● **Required action**:
Reproduce each line below without any alteration.
........
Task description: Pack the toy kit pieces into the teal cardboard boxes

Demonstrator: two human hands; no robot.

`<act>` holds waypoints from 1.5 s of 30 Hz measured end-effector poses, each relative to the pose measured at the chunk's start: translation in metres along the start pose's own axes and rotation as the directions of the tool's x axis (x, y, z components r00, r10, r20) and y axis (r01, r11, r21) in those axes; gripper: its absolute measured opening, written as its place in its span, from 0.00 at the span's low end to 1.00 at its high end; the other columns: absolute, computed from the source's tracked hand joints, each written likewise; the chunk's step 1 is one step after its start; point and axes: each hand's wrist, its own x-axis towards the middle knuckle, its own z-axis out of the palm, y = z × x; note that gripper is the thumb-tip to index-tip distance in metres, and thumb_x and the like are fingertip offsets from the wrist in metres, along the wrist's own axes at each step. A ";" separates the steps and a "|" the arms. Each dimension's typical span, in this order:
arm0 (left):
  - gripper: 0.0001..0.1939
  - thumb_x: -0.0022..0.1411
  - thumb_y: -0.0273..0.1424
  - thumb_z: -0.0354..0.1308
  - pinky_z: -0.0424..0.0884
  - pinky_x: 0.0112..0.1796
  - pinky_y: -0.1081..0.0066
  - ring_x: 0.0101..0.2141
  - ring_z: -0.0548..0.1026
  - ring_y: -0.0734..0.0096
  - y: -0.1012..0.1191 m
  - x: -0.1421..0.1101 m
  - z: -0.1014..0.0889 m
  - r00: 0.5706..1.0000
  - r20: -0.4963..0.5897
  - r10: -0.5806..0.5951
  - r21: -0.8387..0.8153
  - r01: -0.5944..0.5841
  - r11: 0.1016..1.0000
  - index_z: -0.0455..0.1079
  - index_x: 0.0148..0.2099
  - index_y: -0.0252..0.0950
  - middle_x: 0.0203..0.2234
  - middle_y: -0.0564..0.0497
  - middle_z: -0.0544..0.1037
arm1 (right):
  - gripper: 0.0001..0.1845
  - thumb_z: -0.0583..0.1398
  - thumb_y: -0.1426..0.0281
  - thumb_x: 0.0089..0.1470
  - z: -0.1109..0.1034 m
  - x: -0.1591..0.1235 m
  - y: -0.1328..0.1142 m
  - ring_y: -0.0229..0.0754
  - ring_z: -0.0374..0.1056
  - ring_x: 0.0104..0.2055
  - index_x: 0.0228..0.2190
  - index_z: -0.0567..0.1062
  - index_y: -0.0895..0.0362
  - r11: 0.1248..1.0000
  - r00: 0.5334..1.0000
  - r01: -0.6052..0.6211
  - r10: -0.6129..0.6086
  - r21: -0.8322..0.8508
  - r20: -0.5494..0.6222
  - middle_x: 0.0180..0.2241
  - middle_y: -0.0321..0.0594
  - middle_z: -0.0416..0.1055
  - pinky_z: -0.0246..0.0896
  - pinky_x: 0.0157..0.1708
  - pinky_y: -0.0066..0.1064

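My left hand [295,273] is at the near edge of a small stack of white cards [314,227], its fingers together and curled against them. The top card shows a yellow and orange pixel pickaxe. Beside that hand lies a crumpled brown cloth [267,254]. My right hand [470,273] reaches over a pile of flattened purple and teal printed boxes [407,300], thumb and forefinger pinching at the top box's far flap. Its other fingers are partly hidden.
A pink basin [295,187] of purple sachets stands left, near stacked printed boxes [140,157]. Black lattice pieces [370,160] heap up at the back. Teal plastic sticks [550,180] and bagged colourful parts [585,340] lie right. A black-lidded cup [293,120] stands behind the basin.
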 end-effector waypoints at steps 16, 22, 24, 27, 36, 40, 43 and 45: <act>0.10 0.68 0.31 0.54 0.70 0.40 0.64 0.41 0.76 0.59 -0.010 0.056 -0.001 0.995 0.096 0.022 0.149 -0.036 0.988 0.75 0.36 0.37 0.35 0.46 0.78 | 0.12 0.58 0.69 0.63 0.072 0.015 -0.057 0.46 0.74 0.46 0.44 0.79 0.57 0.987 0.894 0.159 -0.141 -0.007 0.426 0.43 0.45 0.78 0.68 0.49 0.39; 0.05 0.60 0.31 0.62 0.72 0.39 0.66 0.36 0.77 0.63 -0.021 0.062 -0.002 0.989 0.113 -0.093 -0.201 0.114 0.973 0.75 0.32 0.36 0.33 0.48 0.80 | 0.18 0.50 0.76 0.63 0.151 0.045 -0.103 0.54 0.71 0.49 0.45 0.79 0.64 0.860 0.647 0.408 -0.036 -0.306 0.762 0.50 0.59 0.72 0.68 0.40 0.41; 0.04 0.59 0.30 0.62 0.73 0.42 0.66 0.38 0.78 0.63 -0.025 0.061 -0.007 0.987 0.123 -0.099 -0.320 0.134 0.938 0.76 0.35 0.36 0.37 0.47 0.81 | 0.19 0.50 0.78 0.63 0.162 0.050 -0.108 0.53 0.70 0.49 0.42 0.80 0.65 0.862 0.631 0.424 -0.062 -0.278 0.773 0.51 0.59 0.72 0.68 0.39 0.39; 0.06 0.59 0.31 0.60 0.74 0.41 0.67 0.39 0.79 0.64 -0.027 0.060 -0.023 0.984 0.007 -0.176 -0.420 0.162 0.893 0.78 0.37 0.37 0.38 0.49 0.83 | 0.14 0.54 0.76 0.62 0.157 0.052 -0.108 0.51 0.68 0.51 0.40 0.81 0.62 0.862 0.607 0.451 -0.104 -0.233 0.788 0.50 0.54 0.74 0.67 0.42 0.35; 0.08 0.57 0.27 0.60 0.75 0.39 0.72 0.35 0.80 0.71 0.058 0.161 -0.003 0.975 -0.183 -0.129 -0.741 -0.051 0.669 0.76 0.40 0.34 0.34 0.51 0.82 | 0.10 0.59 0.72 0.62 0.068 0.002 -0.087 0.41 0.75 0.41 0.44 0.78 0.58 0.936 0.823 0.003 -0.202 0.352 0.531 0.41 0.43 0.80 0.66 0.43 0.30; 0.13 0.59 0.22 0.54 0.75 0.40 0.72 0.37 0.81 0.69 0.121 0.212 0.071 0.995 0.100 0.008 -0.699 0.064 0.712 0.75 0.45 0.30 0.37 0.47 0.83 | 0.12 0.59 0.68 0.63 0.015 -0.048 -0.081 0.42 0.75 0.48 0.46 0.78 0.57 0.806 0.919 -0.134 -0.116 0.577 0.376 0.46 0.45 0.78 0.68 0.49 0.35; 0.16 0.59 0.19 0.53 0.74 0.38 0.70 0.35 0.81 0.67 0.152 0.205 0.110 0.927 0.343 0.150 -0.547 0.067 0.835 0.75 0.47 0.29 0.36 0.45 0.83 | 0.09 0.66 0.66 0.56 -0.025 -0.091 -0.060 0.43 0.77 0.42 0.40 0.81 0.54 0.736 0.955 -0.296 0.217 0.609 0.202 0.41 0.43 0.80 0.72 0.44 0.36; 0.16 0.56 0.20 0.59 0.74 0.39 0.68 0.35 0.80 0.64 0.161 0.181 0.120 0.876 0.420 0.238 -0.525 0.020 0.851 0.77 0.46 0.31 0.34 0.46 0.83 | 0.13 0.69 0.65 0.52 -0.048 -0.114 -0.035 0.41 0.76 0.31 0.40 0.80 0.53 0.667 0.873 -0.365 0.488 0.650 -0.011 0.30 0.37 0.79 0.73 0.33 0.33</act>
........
● **Expected answer**:
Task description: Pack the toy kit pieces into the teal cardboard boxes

Demonstrator: two human hands; no robot.

`<act>` holds waypoints from 1.5 s of 30 Hz measured end-effector poses, each relative to the pose measured at the chunk's start: translation in metres along the start pose's own axes and rotation as the directions of the tool's x axis (x, y, z components r00, r10, r20) and y axis (r01, r11, r21) in those axes; gripper: its absolute measured opening, written as its place in its span, from 0.00 at the span's low end to 1.00 at its high end; the other columns: absolute, computed from the source's tracked hand joints, each written likewise; the chunk's step 1 is one step after its start; point and axes: each hand's wrist, its own x-axis towards the middle knuckle, its own z-axis out of the palm, y = z × x; note that gripper is the thumb-tip to index-tip distance in metres, and thumb_x and the like are fingertip offsets from the wrist in metres, along the wrist's own axes at each step. A ";" separates the steps and a "|" the arms. Each dimension's typical span, in this order:
arm0 (left):
  - gripper: 0.0001..0.1939
  - thumb_x: -0.0022..0.1411
  - thumb_y: -0.0273..0.1424
  - thumb_z: -0.0354..0.1308
  - pinky_z: -0.0424..0.0884
  - pinky_x: 0.0112..0.1796
  - pinky_y: -0.1081..0.0066
  - ring_x: 0.0101..0.2141
  - ring_z: -0.0548..0.1026
  - ring_y: -0.0734..0.0096
  - y: -0.1012..0.1191 m
  - x: -0.1421..0.1101 m
  - z: -0.1014..0.0889 m
  - r00: 0.5706..1.0000
  - r20: -0.4963..0.5897
  - r10: -0.5806..0.5951
  - r21: -0.8387..0.8153
  - r01: -0.5944..0.5841
  - r11: 0.1016..1.0000
  - index_z: -0.0455..0.1079
  - index_x: 0.0148..0.2099
  - index_y: -0.0252..0.0950
  - middle_x: 0.0203..0.2234
  - middle_y: -0.0564..0.0497
  - middle_z: -0.0544..0.1037
arm1 (right):
  - gripper: 0.0001..0.1845
  - thumb_z: -0.0583..0.1398
  - thumb_y: -0.1426..0.0281
  - thumb_x: 0.0089..0.1470
  - z: -0.1109..0.1034 m
  - x: -0.1591..0.1235 m
  - y: -0.1328..0.1142 m
  - ring_y: -0.0229..0.0754
  - ring_z: -0.0374..0.1056
  - ring_x: 0.0104..0.2055
  - index_x: 0.0228..0.2190
  - index_z: -0.0567..0.1062
  - index_y: -0.0895..0.0362
  - r11: 0.1248..1.0000
  - r00: 0.5334..1.0000
  - r01: -0.6052..0.6211
  - r10: -0.6129..0.6086
  - r21: -0.8322..0.8508
  - r20: -0.5494..0.6222
  - middle_x: 0.0180..0.2241
  - middle_y: -0.0321..0.0594
  - middle_z: -0.0416..0.1055
  - pinky_z: -0.0246..0.0896
  - pinky_x: 0.0157..0.1708
  - pinky_y: -0.0066..0.1064

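My left hand [295,273] is at the near edge of a small stack of white cards [314,227], its fingers together and curled against them. The top card shows a yellow and orange pixel pickaxe. Beside that hand lies a crumpled brown cloth [267,254]. My right hand [470,273] reaches over a pile of flattened purple and teal printed boxes [407,300], thumb and forefinger pinching at the top box's far flap. Its other fingers are partly hidden.
A pink basin [295,187] of purple sachets stands left, near stacked printed boxes [140,157]. Black lattice pieces [370,160] heap up at the back. Teal plastic sticks [550,180] and bagged colourful parts [585,340] lie right. A black-lidded cup [293,120] stands behind the basin.
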 end-effector waypoints at steps 16, 22, 24, 27, 36, 40, 43 and 45: <act>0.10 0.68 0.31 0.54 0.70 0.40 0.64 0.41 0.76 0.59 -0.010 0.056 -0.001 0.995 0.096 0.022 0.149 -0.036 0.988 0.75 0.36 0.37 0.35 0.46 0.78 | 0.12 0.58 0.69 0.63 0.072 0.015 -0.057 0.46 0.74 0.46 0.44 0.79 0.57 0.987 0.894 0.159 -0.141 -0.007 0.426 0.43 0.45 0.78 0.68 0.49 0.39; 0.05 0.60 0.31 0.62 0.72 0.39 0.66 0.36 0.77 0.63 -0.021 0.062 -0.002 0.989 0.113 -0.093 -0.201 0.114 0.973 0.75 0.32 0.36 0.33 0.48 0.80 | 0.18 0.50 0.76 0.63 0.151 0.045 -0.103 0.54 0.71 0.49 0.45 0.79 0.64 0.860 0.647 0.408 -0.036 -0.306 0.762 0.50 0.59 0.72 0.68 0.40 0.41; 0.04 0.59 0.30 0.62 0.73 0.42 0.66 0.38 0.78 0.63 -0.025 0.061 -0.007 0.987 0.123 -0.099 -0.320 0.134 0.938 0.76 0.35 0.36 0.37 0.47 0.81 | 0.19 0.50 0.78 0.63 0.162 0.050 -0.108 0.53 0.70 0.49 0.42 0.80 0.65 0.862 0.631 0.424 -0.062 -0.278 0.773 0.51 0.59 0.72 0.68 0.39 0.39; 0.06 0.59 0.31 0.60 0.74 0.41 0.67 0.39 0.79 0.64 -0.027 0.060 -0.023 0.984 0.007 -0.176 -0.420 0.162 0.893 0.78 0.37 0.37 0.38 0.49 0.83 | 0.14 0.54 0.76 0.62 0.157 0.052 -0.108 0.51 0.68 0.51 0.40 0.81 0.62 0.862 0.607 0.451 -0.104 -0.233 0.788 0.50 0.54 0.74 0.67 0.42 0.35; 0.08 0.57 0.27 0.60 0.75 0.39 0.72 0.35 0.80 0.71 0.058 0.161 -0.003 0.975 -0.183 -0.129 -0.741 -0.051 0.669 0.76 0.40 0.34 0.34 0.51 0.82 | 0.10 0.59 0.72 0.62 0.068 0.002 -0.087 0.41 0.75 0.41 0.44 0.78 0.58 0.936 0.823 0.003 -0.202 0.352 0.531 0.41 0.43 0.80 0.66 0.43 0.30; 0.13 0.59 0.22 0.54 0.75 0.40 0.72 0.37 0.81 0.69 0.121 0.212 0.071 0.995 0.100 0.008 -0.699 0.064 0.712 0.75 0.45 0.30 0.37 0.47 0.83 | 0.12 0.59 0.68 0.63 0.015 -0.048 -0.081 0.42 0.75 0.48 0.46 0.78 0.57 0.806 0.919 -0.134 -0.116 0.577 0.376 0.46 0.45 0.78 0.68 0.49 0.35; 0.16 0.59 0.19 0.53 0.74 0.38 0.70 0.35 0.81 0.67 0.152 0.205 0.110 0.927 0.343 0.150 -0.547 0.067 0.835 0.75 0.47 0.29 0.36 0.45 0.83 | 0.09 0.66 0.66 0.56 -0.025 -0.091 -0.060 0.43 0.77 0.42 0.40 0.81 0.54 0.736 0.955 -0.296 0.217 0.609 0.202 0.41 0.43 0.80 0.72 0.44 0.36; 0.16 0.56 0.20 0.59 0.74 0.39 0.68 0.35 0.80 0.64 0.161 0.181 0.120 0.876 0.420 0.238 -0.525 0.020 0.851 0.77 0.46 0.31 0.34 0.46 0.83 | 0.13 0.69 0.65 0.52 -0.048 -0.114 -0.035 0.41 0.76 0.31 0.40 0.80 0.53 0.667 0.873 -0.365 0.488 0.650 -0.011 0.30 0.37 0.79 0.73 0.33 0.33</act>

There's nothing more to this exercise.